Disaster Recovery and Business Continuity

19 May 2026 · 8:50 · Security for Legal SaaS

8:50 8:50

On a Monday morning, the cloud region hosting your legal SaaS platform experiences a catastrophic failure. Power outage, network partition, natural disaster — the cause doesn't matter. What matters is that hundreds of lawyers at dozens of firms cannot access their case files, their court deadlines are in hours, and your phone is ringing. Disaster recovery (DR) and business continuity (BC) planning answer a single question: how long until your clients can work again, and how much data do they lose? For most SaaS platforms, downtime is inconvenient. For legal SaaS, it can be professionally catastrophic. Court filing deadlines don't move because your server crashed.

Today’s Lesson

Security for Legal SaaS — Episode 55: Disaster Recovery and Business Continuity

Your Primary Region Is Underwater

Disaster recovery (DR) and business continuity (BC) planning answer a single question: how long until your clients can work again, and how much data do they lose? For most SaaS platforms, downtime is inconvenient. For legal SaaS, it can be professionally catastrophic. Court filing deadlines don't move because your server crashed. A missed limitation period cannot be refiled. GDPR Article 32(1)(c) explicitly requires "the ability to restore the availability and access to personal data in a timely manner in the event of a physical or technical incident" — making disaster recovery not just an operational concern but a data protection compliance requirement.¹

RTO and RPO: The Two Numbers That Define Your Recovery

Every disaster recovery plan is built around two metrics:

RTO (Recovery Time Objective): The maximum acceptable time your system can be down. If your RTO is four hours, your DR plan must be capable of restoring service within four hours of a disaster declaration.

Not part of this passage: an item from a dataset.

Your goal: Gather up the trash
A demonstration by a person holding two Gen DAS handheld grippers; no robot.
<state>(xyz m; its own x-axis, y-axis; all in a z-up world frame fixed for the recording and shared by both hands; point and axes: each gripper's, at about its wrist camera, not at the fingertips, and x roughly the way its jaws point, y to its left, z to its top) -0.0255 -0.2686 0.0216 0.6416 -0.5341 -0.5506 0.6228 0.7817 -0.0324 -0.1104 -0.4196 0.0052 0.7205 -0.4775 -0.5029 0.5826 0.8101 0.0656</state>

RPO (Recovery Point Objective): The maximum acceptable amount of data loss, measured in time. If your RPO is one hour, you must have backups or replication no more than one hour old. Any data created in the gap between the last backup and the disaster is lost.

Platform Type	Typical RTO	Typical RPO	Justification
Case management SaaS	1-4 hours	15 minutes	Court deadlines; active matters need near-continuous access
Document review platform	4-8 hours	1 hour	Large datasets; some delay tolerable during off-peak
E-filing integration	< 1 hour	Near-zero	Filing deadlines are absolute; missed filings have legal consequences
Contract repository	4-12 hours	1 hour	Reference material; lower urgency than active litigation tools

The legal-specific risk: A general-purpose SaaS platform might tolerate 24-hour RTO because users can wait. Legal SaaS cannot. A lawyer who can't access case files before a hearing, can't retrieve a contract before a signing deadline, or can't file a document before a court deadline faces professional liability — potentially malpractice claims. Your DR plan must account for the legal urgency of your users' work, not just the technical difficulty of restoring service.

Backup Strategies

Backups are the foundation of any DR plan. But "we have backups" is not a DR plan — it's the beginning of one.

Backup Types

Strategy	How It Works	RPO Achievable	Restore Speed
Full backups	Complete copy of all data at a point in time	Depends on frequency (daily = 24hr RPO)	Fastest — single restore
Incremental backups	Only changes since the last backup	Depends on frequency	Slower — must replay from last full + all increments
Continuous Data Protection (CDP)	Every write is replicated in near-real-time	Seconds	Fast — minimal data loss
Snapshot-based	Point-in-time copy of storage volume	Minutes to hours	Fast — restore from snapshot
Cross-region replication	Data continuously replicated to another geographic region	Seconds to minutes	Fastest failover — region already has current data

The 3-2-1 Rule

At minimum, maintain:

3 copies of your data
On 2 different types of storage media
With 1 copy offsite (different geographic region)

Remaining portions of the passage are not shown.